Directions: From the records below, extract only the lines running from the line with "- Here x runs" to the line with "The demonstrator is", both lines included, reproducing them exactly.

═════ Source material ═════

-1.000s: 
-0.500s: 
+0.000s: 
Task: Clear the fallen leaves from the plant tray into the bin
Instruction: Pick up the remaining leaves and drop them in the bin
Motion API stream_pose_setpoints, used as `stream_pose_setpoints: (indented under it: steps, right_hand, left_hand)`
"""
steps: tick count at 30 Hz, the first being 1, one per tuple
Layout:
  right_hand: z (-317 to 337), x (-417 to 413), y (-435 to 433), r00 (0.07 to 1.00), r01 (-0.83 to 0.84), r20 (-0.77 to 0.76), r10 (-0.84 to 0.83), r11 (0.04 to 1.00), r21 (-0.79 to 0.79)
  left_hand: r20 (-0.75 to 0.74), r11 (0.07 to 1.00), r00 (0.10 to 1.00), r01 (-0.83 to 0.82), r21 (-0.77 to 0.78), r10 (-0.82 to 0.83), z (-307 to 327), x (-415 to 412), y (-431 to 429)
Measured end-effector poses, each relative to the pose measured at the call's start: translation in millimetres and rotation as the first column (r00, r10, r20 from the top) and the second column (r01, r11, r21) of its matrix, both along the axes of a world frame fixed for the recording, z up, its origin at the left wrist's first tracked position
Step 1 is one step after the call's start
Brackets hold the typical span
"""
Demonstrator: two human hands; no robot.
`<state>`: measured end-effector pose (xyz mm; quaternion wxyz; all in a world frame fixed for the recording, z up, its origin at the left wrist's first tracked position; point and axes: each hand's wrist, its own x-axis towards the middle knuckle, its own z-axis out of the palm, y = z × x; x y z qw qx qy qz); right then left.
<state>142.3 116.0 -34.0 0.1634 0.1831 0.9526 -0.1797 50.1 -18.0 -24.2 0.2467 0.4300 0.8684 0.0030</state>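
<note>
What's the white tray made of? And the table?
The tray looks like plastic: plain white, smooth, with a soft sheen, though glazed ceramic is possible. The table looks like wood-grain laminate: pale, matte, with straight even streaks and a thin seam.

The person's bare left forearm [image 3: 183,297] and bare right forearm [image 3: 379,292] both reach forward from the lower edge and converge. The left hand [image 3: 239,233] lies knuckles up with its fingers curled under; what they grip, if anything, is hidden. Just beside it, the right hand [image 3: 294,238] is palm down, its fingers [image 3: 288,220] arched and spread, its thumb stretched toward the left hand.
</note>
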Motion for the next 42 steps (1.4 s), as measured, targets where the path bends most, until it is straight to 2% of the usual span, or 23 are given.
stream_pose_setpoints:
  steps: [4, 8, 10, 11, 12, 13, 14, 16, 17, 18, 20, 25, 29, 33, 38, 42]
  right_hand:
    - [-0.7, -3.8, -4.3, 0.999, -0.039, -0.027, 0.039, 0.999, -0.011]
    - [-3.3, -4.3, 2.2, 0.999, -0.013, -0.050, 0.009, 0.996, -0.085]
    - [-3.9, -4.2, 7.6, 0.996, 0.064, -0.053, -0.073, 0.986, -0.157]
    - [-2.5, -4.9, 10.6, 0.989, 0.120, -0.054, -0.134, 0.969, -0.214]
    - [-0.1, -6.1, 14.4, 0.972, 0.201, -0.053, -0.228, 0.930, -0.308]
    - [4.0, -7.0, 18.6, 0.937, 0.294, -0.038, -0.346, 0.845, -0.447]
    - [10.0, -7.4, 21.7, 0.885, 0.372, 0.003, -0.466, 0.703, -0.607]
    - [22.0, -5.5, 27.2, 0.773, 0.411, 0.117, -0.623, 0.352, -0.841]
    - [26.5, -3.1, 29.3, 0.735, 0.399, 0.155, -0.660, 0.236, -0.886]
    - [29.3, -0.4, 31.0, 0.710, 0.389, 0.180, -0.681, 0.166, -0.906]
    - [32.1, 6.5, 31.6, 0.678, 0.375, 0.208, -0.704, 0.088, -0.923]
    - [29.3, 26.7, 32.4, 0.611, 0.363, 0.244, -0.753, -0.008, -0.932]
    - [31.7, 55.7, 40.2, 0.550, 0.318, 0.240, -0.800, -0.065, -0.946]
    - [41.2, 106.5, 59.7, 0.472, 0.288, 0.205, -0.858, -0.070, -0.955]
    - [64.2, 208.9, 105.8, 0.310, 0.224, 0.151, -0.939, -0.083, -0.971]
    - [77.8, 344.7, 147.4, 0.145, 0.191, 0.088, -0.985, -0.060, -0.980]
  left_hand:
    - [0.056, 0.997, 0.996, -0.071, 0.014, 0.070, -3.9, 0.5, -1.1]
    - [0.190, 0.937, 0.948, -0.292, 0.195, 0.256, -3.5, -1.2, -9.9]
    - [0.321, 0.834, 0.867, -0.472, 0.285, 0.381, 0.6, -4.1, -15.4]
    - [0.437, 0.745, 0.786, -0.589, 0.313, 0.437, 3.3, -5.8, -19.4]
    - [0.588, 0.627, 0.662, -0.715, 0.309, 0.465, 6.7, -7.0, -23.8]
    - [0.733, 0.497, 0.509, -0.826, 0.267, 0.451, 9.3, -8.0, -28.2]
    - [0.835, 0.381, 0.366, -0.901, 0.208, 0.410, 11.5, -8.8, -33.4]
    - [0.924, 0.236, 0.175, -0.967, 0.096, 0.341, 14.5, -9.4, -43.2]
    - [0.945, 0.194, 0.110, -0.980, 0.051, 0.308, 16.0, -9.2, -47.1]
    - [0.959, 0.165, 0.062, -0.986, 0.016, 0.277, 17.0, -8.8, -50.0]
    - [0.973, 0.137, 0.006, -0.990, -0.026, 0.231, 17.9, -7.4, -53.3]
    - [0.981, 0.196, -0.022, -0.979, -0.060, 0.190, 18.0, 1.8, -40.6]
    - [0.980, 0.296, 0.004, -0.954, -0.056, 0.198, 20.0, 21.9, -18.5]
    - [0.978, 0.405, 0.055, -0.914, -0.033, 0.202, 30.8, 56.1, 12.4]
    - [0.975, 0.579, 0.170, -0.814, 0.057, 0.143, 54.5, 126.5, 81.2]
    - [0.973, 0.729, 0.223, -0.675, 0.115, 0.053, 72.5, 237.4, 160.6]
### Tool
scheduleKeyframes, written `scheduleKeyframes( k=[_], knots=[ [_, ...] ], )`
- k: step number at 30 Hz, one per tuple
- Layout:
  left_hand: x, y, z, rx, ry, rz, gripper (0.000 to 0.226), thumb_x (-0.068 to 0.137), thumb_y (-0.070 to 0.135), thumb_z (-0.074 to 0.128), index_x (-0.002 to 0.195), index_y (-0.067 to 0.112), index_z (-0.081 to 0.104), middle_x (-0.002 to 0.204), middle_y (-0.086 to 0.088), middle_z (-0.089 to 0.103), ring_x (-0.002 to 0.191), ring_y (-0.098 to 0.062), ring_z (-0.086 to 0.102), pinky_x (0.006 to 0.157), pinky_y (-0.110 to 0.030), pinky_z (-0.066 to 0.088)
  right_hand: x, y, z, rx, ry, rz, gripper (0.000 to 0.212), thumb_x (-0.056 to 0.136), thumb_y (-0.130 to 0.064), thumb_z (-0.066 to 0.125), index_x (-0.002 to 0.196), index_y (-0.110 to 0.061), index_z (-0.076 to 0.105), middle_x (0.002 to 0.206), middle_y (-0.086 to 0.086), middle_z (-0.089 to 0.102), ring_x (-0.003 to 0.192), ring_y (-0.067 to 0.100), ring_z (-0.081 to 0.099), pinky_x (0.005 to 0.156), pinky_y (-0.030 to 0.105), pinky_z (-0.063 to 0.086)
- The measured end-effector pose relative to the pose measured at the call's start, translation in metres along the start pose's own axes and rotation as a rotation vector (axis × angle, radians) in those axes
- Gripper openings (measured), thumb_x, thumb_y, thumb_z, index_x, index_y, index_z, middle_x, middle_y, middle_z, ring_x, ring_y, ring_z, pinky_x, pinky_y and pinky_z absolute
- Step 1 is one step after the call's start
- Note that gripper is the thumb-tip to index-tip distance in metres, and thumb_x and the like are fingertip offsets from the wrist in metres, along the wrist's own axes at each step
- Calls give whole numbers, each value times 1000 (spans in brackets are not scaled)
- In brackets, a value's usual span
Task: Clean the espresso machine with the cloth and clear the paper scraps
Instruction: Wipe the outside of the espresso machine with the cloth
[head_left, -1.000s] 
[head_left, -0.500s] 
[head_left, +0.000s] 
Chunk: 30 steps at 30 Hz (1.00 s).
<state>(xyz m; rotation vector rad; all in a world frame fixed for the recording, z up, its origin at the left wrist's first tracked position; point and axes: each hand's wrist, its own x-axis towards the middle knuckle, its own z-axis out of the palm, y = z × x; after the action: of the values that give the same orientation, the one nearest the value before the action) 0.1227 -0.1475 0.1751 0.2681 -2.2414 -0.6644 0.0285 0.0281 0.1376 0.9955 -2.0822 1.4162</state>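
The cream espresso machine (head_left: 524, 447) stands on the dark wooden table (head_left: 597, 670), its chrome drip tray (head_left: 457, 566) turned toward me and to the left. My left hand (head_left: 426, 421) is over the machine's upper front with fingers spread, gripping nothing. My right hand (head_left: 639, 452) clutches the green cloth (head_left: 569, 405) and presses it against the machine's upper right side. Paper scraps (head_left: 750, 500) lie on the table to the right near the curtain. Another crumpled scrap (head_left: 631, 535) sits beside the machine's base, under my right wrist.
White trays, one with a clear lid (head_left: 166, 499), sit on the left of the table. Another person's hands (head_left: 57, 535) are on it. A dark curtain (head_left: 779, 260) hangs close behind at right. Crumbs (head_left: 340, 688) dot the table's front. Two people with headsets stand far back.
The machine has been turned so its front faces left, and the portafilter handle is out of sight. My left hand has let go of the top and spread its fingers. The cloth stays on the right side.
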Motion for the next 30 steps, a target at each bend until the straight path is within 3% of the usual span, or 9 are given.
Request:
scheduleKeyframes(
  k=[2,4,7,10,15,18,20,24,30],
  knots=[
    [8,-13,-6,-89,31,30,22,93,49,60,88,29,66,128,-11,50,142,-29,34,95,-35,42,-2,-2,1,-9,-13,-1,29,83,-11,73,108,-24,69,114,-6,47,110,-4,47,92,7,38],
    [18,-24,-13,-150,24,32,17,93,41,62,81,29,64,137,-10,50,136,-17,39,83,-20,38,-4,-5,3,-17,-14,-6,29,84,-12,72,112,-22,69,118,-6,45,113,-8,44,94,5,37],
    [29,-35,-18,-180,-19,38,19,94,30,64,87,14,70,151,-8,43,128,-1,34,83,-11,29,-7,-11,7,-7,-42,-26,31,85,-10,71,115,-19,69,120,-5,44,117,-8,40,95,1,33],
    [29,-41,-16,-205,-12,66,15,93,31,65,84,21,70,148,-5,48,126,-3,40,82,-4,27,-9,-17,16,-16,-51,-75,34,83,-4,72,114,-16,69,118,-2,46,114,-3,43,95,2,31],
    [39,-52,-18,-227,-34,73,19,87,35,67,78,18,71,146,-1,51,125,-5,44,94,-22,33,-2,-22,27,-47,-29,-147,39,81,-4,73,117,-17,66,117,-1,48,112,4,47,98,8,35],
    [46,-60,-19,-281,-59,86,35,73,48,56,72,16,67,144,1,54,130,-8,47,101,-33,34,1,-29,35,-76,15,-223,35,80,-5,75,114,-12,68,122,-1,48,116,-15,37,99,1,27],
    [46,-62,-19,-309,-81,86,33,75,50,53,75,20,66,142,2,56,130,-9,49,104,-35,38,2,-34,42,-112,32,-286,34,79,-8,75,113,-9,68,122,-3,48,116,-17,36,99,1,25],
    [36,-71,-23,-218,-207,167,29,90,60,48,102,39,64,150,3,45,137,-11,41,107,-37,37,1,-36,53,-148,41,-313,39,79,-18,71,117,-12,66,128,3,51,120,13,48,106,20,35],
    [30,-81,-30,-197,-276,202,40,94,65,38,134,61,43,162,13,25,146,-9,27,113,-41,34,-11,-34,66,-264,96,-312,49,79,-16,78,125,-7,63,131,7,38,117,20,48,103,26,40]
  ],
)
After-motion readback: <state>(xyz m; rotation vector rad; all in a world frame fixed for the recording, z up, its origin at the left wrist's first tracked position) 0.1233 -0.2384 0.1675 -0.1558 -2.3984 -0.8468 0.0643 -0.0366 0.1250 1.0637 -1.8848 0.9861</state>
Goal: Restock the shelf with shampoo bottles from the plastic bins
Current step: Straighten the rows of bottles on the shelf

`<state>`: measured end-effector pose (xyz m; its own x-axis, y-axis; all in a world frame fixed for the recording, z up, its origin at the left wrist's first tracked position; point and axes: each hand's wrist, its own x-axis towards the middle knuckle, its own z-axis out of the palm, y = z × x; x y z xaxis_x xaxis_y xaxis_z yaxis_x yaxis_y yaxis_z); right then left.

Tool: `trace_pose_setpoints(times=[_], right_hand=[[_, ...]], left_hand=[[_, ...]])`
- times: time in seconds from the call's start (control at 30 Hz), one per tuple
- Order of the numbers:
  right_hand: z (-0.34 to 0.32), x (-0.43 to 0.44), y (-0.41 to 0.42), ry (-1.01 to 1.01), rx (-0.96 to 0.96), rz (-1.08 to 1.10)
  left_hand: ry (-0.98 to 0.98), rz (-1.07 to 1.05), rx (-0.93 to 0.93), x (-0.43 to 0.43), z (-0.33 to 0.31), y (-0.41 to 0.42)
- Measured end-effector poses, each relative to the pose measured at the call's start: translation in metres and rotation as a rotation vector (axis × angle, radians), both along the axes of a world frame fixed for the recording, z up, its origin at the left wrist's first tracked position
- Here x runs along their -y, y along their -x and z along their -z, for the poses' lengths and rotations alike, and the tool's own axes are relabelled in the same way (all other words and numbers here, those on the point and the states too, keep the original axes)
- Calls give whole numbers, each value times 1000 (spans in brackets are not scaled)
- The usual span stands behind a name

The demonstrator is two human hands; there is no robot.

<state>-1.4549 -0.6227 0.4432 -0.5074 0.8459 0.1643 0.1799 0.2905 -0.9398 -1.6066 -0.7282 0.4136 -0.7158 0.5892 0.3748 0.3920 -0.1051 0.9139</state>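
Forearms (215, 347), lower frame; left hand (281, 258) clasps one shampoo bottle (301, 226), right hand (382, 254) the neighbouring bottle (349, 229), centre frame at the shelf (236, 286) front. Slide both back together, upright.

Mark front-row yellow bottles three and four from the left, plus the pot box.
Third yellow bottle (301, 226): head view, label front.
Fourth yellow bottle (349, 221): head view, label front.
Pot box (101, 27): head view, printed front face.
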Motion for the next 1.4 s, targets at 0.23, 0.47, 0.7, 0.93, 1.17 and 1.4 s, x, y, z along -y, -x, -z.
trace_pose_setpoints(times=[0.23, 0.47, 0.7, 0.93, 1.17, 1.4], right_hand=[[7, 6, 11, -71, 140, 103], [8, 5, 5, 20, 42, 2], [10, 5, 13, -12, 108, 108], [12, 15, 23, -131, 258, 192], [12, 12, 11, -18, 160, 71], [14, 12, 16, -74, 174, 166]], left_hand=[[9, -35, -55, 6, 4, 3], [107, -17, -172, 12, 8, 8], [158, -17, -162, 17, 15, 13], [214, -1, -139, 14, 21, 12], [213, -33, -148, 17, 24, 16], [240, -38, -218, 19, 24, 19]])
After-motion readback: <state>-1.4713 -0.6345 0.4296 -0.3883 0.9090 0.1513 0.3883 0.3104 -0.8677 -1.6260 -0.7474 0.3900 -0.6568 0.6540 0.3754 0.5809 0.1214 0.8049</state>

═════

Answer area:
- Here x runs along their -y, y along their -x and z along their -z, for the poses' lengths and rotations alike, and the tool's own axes are relabelled in the same way (all other words and numbers here, those on the point and the states too, keep the original axes)
- Calls give whole numbers, each value times 1000 (spans in brackets are not scaled)
- The usual span stands behind a name

The demonstrator is two human hands; there is no robot.

With the answer given, the exercise is complete.